SIFTING through our files the other day I came across a picture of a chap who was all over the pages of the national press last week. Looking happy and contented in his old age with his third wife Penny was Sir Rod Stewart at the Cheltenham National Hunt Festival.

It was a bit different from the photograph I had found, which was of him in a leopard print jacket and Seventies flares yelling his head off on stage at the Gaumont Cinema, Worcester in April, 1973. Exactly a year later the place closed down. Or rather it was closed down by the Rank Organisation, which also owned the Odeon cinema virtually opposite in Foregate Street and which had just completed a £50,000 conversion into a three screen complex.

To lose the Gaumont in Worcester was a real shame, because it was the only place in town with a large enough stage to accommodate the wide range of music and variety acts which toured the UK in the decades after the Second World War. We’ve published the list many times before, but it included everyone from Buddy Holly and the Crickets on their only British tour in 1958, the Beatles, who came twice in 1963, The Rolling Stones, Jimi Hendrix, Cliff Richard, David Bowie and on to Rod the Mod, who came both when fronting The Faces and later as a solo artist. There were many, many more and the total is virtually a catalogue of the pop music industry.

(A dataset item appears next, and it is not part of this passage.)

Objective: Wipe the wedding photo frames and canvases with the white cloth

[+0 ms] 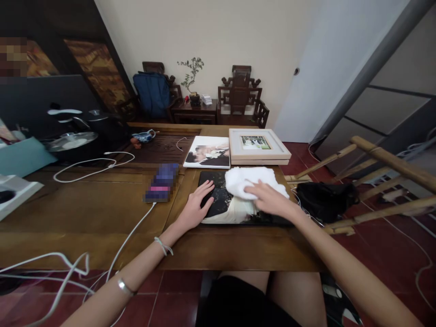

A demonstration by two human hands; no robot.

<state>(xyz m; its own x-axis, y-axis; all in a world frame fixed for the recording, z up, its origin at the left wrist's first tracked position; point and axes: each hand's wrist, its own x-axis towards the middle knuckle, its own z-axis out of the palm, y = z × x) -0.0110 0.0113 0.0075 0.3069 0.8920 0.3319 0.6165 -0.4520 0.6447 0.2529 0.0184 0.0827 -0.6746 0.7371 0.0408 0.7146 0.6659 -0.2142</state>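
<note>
Bottom of the frame: dark shorts and bare knees, red floor tiles [177, 290] beneath, and white cables [64, 265] looping across the lower left. Just above runs the near edge of a long brown wooden table [102, 213], grain showing, worn and glossy.

At centre, the left hand [196, 206] lies flat with fingers spread, palm pressed onto the left edge of a dark, glossy photo print on a flat board [221, 206], pinning it to the tabletop. The right hand [270, 197] rests on top of a crumpled white cloth [250, 181], fingers curved over it, pressing it against the print's upper right part; the cloth hides that corner.

To the left, a phone with a blurred purple screen [161, 182] lies beside the print, a white charging cable [131, 234] trailing from it toward the lower left. Right of the table, a black bag [325, 200] sits among pale bamboo poles [384, 179].

Further back, a second photo print with a white border [207, 152] lies touching a cream wooden picture frame [257, 145]. At upper left, dark cookware with a steel lid [73, 141] crowds the table's far side.

Against the cream back wall [238, 32]: two carved dark wooden chairs [241, 97], a blue backpack [151, 93] on the left one, and a small potted bonsai [194, 81] between them.
</note>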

The closure of the Gaumont in April, 1974 left the Odeon as the city’s only cinema. Fifteen years earlier, before the post war boom began to fade, there had been five. But St John’s closed in 1958, the Northwick in 1966 and the Scala in 1973. Before them there had been several smaller cinemas in Worcester.

Marquees on Pitchcroft and the Public Hall in the late 1800s were the city’s first “cinemas” showing pioneering Bioscopic films. In fact Worcester was one of the first places in the country to screen actual Boer War films as part of travelling exhibitions of the new wonder of Bioscope.

But the first permanent cinema in Worcester was the Empire, immediately to the north of Foregate Street railway bridge. It opened around 1900 with seats priced at 2d. It was taken over in 1915 by Sir Arthur Carlton, who also ran the city’s Theatre Royal, and had a revamp and name change to the Silver Cinema. The Silver was later taken over by Rank, closed during the war years, and re-opened afterwards as the Odeon..

The Apollo in Park Lane, small with only 150 seats, opened in 1910 and eventually closed in 1933. While another with a similar life-span was the 500-seat Arcade in St Swithin’s Street. It stood on an extensive site on the south side of the road, which went right back to Church Street.

Today the fashion is for multi-screen complexes and as well as the Odeon, Worcester has Vue at the Friar Street/Sidbury junction. Sadly at neither of them will Sir Rod be appearing any time soon.